The vasodilator action of parenteral magnesium has been well known for over a century49. The hypotensive action of parenteral magnesium may be used in hypertensive patients, particularly in pre-eclampsia but its pharmacological mechanisms are observed irrespective of magnesium status. Therefore such pharmacological effects should not be used as a diagnostic tool in the investigation of magnesium deficit because its pharmacological actions are observed irrespective of magnesium status1,5,11,17,50,51.
Magnesium deficit may be considered as a cardiovascular risk on account of its aetiopathogenic role in the genesis of atherogenous dyslipidaemias and of "idiopathic" mitral valve prolapse.
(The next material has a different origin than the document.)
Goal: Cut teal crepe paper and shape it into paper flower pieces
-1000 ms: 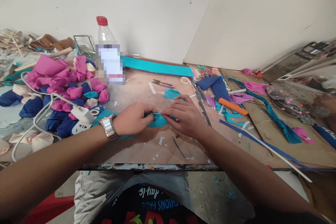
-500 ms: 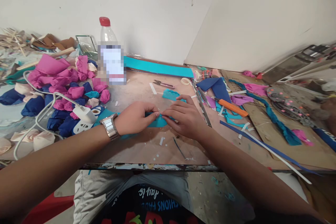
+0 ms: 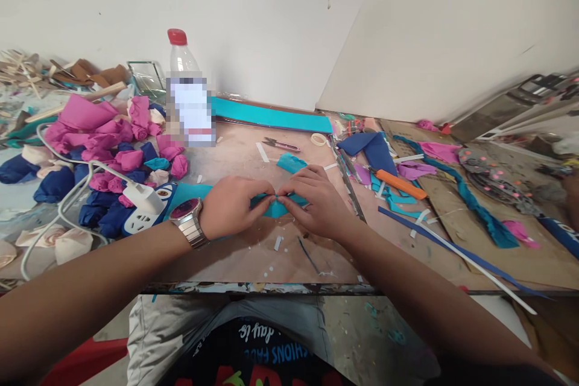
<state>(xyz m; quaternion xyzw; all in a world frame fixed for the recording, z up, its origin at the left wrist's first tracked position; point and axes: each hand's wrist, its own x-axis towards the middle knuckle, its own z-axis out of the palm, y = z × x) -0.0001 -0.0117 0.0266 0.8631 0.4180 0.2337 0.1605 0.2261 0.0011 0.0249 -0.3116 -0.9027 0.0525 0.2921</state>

Magnesium supplementation does not constitute a major antihypertensive treatment and cannot be used as a substitute for drugs of proven efficacy. However, in some hypertensive patients magnesium deficit must be controlled because of its numerous harmful actions on the nervous system and on the nephrocardiovascular apparatus, and because it is sometimes a cofactor of constitutional or acquired aetiological factors for hypertension.
The well known hypotensive action of parenteral magnesium may be used in hypertensive patients, ie in pre-eclampsia, but its pharmacological effects, which are observed irrespective of magnesium status, should not be used as a diagnostic tool for magnesium deficit.